Las ventajas son claras, conocidas de sobra por las empresas: productividad, ahorro de costes y de medio ambiente, acceso al talento global y retención de empleados. Pero hay un motivo que raramente he leído, y los que hemos disfrutado del teletrabajo por una larga temporada, comentamos en ocasiones. Conoces mucho mejor a tus compañeros, ya que cuando haces videollamada y ves sus casas, conoces a sus familias, mascotas, conoces y comprendes plenamente a tus compañeros mejor que en un espacio de trabajo físico. Cuando los niños se acercan para preguntar a qué hora va a ser la cena, o cuando conoces a un gato que ha aparecido en Zoom regularmente, las necesidades de tus compañeros de trabajo fuera de tu reunión -cocinar para la familia, acudir a una cita con el veterinario- no son una abstracción.
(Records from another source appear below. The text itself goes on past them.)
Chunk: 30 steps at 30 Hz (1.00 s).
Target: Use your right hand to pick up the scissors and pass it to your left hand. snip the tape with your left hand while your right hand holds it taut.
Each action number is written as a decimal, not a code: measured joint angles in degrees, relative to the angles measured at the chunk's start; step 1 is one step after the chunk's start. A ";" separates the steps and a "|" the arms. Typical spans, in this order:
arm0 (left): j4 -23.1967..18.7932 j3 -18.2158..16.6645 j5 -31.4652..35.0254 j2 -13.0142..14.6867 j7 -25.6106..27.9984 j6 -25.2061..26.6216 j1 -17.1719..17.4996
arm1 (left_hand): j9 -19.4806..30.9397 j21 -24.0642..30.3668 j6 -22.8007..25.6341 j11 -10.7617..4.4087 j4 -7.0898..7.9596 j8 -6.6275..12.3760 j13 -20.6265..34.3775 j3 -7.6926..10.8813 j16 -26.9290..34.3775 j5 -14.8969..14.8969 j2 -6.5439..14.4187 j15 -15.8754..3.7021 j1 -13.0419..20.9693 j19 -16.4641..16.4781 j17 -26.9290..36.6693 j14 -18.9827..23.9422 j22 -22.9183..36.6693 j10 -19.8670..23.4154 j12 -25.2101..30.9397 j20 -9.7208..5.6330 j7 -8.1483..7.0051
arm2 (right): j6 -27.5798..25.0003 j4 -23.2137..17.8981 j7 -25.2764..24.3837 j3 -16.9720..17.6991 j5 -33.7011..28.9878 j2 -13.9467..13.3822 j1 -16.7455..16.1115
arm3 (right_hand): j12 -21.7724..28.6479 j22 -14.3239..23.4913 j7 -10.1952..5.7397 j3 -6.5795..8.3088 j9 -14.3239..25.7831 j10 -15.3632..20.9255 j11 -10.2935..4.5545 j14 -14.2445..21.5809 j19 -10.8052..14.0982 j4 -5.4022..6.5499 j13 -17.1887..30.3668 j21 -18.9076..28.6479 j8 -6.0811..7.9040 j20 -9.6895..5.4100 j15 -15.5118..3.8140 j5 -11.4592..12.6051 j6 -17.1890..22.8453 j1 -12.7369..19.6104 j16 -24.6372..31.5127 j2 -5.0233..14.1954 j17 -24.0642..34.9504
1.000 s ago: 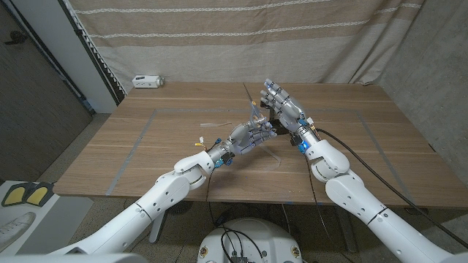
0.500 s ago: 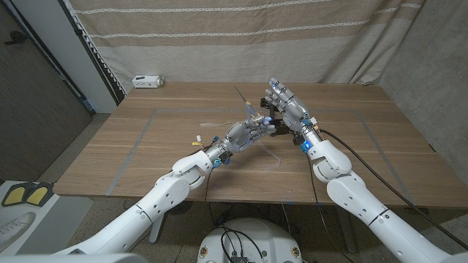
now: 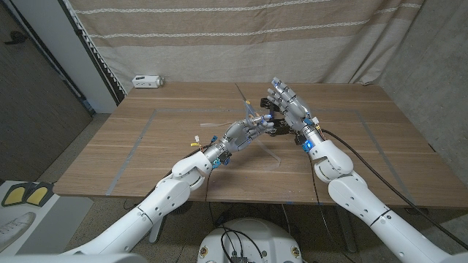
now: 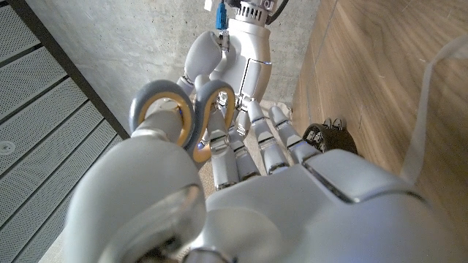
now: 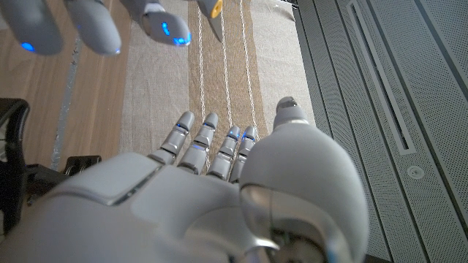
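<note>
My left hand (image 3: pixel 245 132) is raised over the middle of the table and grips the scissors (image 3: pixel 249 112), blades pointing up and away. In the left wrist view its fingers hold the grey handle loops with yellow lining (image 4: pixel 183 113). My right hand (image 3: pixel 287 102) is just right of it, lifted, with fingers spread and nothing in them; the right wrist view shows those fingers (image 5: pixel 208 142) stretched out. A black tape dispenser (image 3: pixel 269 124) sits on the wood between the two hands, also the dark dispenser (image 4: pixel 327 136). A clear tape strip (image 4: pixel 423 124) runs along the table.
A small white device (image 3: pixel 146 80) sits at the table's (image 3: pixel 146 146) far left corner. Faint taped lines mark the wood. A striped curtain hangs behind the far edge. A transparent strip (image 3: pixel 273 155) lies in front of the dispenser.
My right hand has drawn a little to the right, away from the left hand. The left hand still holds the scissors and has barely moved.
</note>
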 measured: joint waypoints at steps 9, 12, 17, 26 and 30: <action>0.10 -0.37 0.02 -0.59 0.44 -0.97 0.67 | -1.46 0.13 0.45 0.63 -1.35 0.00 -1.73 2.26 -1.14 0.00 -0.24 -0.09 -1.30 0.30 -1.57 1.58 -1.12 1.58 -0.94 -0.31 0.43 | -0.52 -0.18 -0.28 0.03 -0.03 -0.14 -0.01 | 0.44 0.00 -0.22 -0.20 0.00 0.32 -0.31 0.00 -0.01 -0.20 0.00 -0.44 0.23 -0.01 0.00 0.16 0.22 0.00 0.00 0.00 0.00; 0.10 -0.55 -0.12 -0.68 0.72 -1.87 0.87 | -1.72 0.46 0.45 0.92 -1.35 0.31 -1.79 2.27 -1.44 0.00 -0.24 0.02 -1.29 0.30 -1.83 1.99 -1.42 1.91 -0.94 -0.31 0.42 | -0.73 -0.47 -0.38 0.07 -0.11 -0.30 -0.02 | 0.44 0.00 -0.22 -0.20 0.00 0.32 -0.31 0.00 -0.01 -0.20 0.00 -0.44 0.23 -0.01 0.00 0.22 0.22 0.00 0.00 0.00 -0.27; -0.21 -0.91 -0.30 -0.45 0.78 -2.12 1.21 | -2.13 0.46 0.70 0.91 -1.63 0.35 -2.03 2.74 -1.80 0.00 -0.47 -0.20 -1.52 0.30 -2.16 2.38 -1.68 1.94 -1.24 -0.31 0.66 | -0.96 -0.64 -0.60 0.09 -0.33 -0.43 -0.01 | 0.44 0.00 -0.43 -0.20 0.00 0.63 -0.62 0.00 -0.01 -0.20 0.01 -0.44 0.23 -0.01 0.00 0.22 0.44 0.00 0.00 0.00 -0.27; -1.62 -1.94 -0.82 0.59 1.86 -2.32 2.50 | -2.78 0.88 1.17 1.39 -2.31 0.75 -2.06 3.87 -1.80 -0.39 -0.78 -0.37 -1.82 0.50 -2.36 3.67 -1.95 2.61 -1.32 -0.11 1.11 | -1.38 -1.08 -0.99 0.14 -0.64 -0.71 0.06 | 0.86 0.00 -0.52 -0.20 0.01 0.63 -0.62 0.01 0.21 -0.20 -0.20 -0.88 0.22 -0.24 0.00 0.22 0.53 0.00 0.23 0.00 -0.26; -2.25 -2.29 -1.06 0.85 2.40 -2.57 3.11 | -3.28 1.09 1.18 1.71 -2.85 0.75 -2.06 4.42 -1.60 -0.44 -0.78 -0.36 -1.82 0.50 -2.20 4.72 -2.21 2.94 -1.32 -0.11 1.12 | -1.53 -1.19 -1.14 0.15 -0.70 -0.77 0.06 | 0.86 0.00 -0.52 -0.20 0.01 0.63 -0.61 0.01 0.42 -0.20 -0.27 -0.87 0.63 -0.03 0.00 0.22 0.53 0.01 0.23 0.00 -0.53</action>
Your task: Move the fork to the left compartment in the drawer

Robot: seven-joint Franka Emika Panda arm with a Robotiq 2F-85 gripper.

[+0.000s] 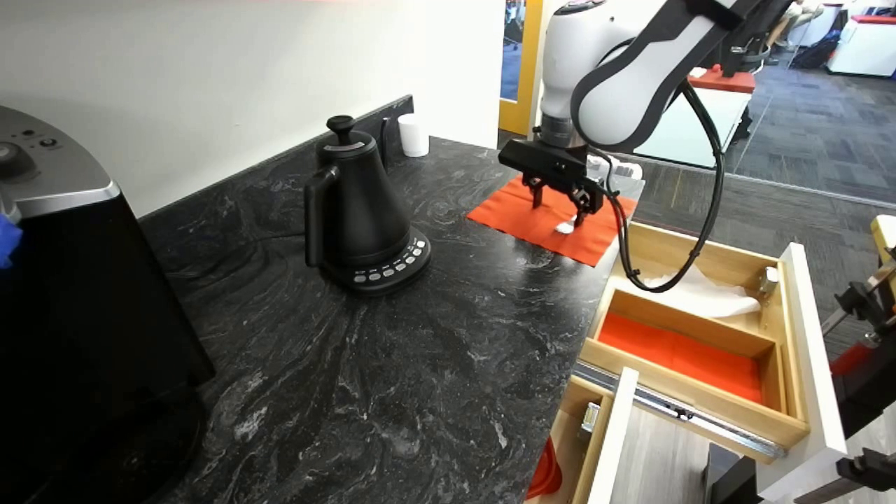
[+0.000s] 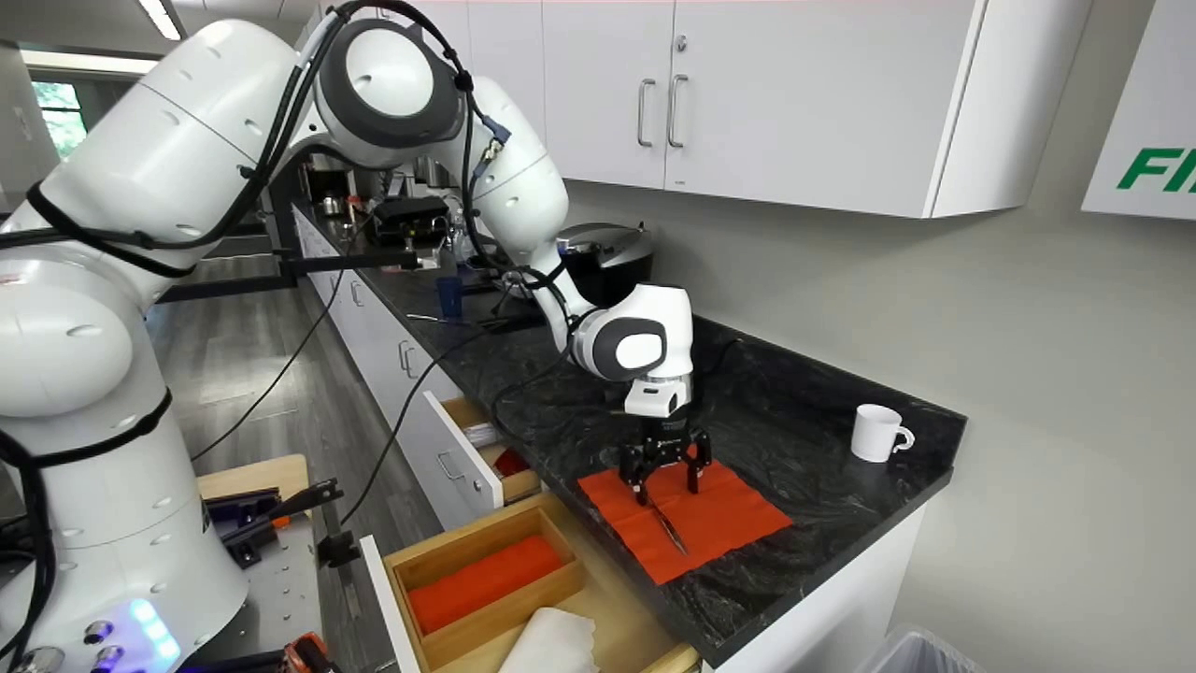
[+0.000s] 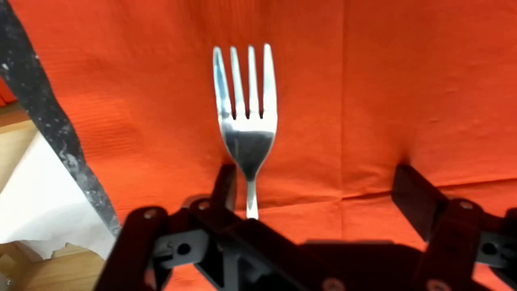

Las conversaciones difíciles pueden ser más fáciles. Este tipo de conversaciones en el trabajo son inevitables. Debes explicar a tu manager que no estás recibiendo el aumento que querías; quieres explicarle a un compañero de trabajo que se dilató demasiado la reunión anterior y que eso causó un problema. Uno de los aspectos incómodos de estas conversaciones es que es probable que provoquen emociones y reacciones que cualquiera de las partes puede no querer mostrar en el trabajo. Cuando estás a un metro de distancia en una oficina, esas emociones son muy visibles, están en aire de forma palpable, y la cercanía física puede por sí misma aumentar la vibración. Cuando se habla por videollamada, puede ser más fácil difundir esas reacciones, o difundir su apariencia, y centrarse en el contenido de la conversación.

Tips

Slack

Slack no debe de considerarse herramienta sincrónica y en momentos de conflicto no debe utilizarse. Es fácil malinterpretar las palabras.

Documenta más

Será como añadir el modo offline a tu equipo. La solución de dudas no requiere un horario 9-5.

Ambiente de trabajo

Crea un ambiente de trabajo en tu casa que te haga sonreír cada vez que entres.

Se proactivo

Se proactivo para conocer a tus compañeros y hablar de algo más que del trabajo.

Descansa

Cuídate. Bebe mucha agua. Toma descansos regulares. De hecho, toma un descanso para almorzar.

Estudia tu productividad

Adáptate a tu ritmo natural. ¿Conoces a los búhos nocturnos? Yo soy uno de ellos.

Comparte tus progresos

Hazlo de forma frecuente. Es el alter-ego de tu jefe cuando pasa por tu espalda y te pregunta: ¿En qué estás trabajando?

Coworking

Considera trabajar desde un coworking 2 o 3 veces por semana. Interactuar con otras personas es sano y necesario.

Salud

Crea rutinas. Haz ejercicio. Disfruta de la flexibilidad. Tienes que cuidarte y dedicarte tiempo.

Aprende a pensar asincrónicamente

Respeta los horarios de los demás, escribe con cuidado para ser lo más claro posible y no dudes en contactar con ellos en tiempo real cuando la situación lo requiera.